Month after month, More arrived in my mailbox. And month after month, I opened its pages with both excitement and trepidation. Subtly, the tagline changed from women over forty to “women of style and substance.” Occasionally I would be pleasantly surprised by a smart feature on a savvy woman, but soon I began to hear the voices trying to persuade me that my life could be better if I purchased the right skin cream or grew my IRA or quit my job to start a jewelry-making business. There I was, barely scraping by financially, fueled by hot rage at my ex-husband, and feeling pretty darn good about how I was nonetheless holding it all together. And then shazam! Along came More to warn me I was substandard, or just not trying hard enough, if I did not embrace a constant state of self-betterment.

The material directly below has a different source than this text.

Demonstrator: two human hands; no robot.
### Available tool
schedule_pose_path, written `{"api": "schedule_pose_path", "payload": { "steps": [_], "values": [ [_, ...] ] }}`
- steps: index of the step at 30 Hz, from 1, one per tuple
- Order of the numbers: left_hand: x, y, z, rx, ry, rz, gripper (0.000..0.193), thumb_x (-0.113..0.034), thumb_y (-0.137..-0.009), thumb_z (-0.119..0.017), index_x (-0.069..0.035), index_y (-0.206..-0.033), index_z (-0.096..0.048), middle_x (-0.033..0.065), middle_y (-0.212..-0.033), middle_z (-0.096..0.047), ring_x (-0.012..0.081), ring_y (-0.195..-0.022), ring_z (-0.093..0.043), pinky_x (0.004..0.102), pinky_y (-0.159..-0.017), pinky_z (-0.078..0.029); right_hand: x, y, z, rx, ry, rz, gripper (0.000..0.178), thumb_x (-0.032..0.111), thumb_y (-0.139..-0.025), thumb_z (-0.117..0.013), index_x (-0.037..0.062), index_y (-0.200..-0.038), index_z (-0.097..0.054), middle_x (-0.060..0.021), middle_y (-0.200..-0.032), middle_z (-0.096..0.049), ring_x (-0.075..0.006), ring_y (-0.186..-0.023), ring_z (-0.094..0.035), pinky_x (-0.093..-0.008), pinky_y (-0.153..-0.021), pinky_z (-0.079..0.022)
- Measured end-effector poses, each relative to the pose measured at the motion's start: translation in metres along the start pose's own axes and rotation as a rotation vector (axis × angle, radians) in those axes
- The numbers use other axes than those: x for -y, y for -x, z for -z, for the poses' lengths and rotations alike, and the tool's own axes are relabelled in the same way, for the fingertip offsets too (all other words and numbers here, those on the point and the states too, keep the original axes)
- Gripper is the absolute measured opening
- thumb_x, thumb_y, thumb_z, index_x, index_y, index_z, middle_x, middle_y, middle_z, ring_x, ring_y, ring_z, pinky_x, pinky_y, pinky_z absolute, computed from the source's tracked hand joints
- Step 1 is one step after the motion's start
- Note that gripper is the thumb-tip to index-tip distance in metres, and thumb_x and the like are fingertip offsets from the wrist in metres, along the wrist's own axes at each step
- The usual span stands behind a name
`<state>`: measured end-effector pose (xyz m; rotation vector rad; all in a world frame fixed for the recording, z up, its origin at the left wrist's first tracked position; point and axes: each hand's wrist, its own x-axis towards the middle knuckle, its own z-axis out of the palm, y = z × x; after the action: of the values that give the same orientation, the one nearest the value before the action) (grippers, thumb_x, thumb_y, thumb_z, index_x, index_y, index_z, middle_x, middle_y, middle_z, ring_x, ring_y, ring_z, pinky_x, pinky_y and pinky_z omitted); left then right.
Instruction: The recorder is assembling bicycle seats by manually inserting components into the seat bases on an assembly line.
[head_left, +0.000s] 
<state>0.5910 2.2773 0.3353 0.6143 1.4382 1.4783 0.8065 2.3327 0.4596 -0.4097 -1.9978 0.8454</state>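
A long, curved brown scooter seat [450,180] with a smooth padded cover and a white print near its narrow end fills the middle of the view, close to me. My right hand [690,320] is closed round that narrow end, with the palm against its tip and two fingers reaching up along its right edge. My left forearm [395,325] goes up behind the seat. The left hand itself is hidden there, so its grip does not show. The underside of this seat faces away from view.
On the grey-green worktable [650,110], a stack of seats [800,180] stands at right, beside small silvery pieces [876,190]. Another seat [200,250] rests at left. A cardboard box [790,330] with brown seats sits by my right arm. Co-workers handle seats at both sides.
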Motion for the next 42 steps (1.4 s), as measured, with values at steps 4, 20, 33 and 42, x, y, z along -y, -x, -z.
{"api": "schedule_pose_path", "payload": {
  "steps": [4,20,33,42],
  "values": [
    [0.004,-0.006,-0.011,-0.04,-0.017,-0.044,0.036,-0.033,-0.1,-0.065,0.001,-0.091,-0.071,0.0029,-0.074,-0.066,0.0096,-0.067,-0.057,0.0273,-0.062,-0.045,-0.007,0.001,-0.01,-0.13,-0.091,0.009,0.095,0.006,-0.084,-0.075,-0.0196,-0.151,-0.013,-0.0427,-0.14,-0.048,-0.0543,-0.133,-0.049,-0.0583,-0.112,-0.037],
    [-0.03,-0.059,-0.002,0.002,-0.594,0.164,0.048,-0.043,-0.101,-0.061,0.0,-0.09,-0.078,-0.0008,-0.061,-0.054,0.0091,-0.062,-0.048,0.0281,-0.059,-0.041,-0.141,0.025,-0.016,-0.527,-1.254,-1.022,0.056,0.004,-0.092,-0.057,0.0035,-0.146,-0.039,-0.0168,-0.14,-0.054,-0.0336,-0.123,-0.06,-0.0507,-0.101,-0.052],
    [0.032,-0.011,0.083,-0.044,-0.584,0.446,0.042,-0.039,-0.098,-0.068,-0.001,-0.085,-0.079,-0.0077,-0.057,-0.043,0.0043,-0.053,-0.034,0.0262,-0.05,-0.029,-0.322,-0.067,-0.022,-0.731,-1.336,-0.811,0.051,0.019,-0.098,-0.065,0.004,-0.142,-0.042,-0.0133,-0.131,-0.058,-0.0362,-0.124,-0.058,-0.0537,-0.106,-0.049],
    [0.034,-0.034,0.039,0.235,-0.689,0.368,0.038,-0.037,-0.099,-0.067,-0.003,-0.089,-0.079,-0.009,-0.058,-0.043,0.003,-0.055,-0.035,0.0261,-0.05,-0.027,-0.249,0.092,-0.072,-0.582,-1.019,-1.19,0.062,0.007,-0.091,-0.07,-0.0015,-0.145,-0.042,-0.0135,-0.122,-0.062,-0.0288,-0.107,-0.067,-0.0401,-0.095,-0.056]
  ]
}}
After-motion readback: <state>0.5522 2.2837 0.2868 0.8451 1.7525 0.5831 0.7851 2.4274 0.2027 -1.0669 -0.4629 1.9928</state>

As I write this, the current issue of More lies (sic) beside me. Molly Sims, who was born in 1973, smiles brilliantly on the cover. She glows with a healthy vitality that I’m sure she comes by naturally. And the text superimposed over strands of Molly’s gloriously golden, Fairy Tale princess locks? REINVENT YOURSELF, followed by Make Over Your Metabolism, Start a Biz for $150, and Live & Work Abroad. The first few pages contain ads for Cover Girl, Athleta, Elizabeth Arden, and Olay. Page 16 features Joan Cusack, who I admire, but page 17 is all about Crystal Light. Now that I’m 44, of course I appreciate learning about vaginal creams (from Pfizer, page 31), and it’s wonderful to imagine that I, too, might one day own a boutique in Cambodia (page 84), but the stream of diet ads peppered throughout this issue frankly just made me hungry.

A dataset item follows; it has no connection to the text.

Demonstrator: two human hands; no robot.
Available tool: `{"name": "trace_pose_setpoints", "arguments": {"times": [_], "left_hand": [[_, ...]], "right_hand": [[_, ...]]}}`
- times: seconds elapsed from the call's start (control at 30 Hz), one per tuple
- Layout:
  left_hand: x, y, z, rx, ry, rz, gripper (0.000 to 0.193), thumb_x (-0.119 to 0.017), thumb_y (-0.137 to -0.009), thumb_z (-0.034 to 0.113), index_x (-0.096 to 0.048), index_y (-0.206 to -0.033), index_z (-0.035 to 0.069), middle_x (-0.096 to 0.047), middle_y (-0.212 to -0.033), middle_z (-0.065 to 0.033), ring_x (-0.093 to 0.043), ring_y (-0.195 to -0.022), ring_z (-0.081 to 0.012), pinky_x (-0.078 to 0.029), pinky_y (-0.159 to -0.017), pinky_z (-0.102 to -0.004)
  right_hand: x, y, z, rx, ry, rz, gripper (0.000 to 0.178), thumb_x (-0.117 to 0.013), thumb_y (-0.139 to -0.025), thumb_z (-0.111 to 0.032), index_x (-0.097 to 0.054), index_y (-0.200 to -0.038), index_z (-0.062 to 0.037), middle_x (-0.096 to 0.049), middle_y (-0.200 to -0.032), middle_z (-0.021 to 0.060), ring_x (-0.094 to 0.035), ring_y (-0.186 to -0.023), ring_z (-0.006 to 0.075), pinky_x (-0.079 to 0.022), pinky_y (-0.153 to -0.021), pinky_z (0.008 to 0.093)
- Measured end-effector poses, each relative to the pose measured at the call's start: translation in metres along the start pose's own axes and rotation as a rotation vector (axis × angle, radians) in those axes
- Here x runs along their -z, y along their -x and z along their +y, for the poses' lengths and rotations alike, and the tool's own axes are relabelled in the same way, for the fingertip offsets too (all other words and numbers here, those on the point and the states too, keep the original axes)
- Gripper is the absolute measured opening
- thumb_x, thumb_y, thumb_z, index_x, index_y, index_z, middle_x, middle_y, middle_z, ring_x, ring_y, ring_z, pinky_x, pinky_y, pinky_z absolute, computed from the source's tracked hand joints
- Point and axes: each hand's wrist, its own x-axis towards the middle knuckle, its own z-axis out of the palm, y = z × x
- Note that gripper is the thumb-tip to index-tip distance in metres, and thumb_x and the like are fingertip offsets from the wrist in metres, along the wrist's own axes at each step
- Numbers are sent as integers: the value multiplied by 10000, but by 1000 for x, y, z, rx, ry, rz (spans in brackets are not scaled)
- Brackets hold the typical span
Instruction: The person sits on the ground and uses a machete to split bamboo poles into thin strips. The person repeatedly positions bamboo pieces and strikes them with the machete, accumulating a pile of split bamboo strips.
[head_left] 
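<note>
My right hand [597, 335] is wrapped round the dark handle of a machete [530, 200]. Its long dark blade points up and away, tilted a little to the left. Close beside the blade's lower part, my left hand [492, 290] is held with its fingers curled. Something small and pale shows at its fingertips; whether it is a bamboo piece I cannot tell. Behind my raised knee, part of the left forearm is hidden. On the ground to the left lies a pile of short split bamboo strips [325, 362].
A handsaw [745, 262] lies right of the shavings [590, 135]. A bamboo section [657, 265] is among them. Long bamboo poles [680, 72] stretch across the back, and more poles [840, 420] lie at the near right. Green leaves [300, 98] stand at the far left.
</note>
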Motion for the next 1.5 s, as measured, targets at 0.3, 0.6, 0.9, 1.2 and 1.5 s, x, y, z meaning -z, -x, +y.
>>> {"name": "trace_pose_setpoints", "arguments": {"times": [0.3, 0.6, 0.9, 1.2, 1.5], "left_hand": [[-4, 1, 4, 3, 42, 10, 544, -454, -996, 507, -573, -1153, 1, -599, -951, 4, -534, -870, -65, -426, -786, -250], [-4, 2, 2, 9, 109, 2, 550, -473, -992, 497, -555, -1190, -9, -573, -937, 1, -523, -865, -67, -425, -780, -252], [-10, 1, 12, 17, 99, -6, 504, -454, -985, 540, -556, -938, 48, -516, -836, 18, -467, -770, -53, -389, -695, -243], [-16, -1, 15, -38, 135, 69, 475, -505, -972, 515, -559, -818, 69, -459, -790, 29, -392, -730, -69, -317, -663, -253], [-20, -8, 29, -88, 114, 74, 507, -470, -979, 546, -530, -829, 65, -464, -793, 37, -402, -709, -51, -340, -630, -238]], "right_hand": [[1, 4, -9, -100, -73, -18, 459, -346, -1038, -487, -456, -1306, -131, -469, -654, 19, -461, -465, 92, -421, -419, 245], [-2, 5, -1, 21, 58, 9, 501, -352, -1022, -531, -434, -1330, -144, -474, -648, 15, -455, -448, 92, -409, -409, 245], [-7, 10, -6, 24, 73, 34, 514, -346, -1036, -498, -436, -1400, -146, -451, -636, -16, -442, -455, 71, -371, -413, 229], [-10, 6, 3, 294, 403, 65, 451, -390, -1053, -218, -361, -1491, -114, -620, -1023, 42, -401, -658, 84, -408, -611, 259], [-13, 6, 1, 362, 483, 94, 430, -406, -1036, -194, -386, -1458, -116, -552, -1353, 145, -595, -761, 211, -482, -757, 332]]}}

I was dutifully alerted several weeks ago that my subscription to More would expire; I did not renew and indeed, took a sinister delight in tossing the letter and return card into the recycle bin. The Molly Sims/reinvention/metabolism issue just might be my last. And good riddance, I say. My life is surprisingly good these days: I have fantastic children, I make an excellent salary and have wrestled my finances back into submission, and I have a handsome, reliable, incredibly patient partner whose foibles are relatively few. I’ve been writing and publishing my work, traveling to fun locales such as Denmark and Norway, hanging out with my daughters, and failing to achieve a fairly mundane list of New Year’s resolutions (find time for my friends, drink less, exercise more, avoid yellow cheese, blah blah blah).
For the first time in decades, I do not feel the need to profoundly turn my life upside down for greener grass. I would much rather spend my precious down time, what little there is after the kids are in bed and the wine has been poured, reading about women who are changing the world, one act and one community at a time. I would love to learn about women who have figured out how to thrive, and not merely to survive, with limited resources and a heap of imagination, like the women profiled in my newest find, the illuminating Where Women Create. The world is a seriously tough place right now; I need stories about everyday heroes and moments of exquisite beauty and hope, not about blatant commerce and self-improvement for the sake of, well, itself.
I want less, not More, of the crap. And I want more, not less, of the stuff that matters.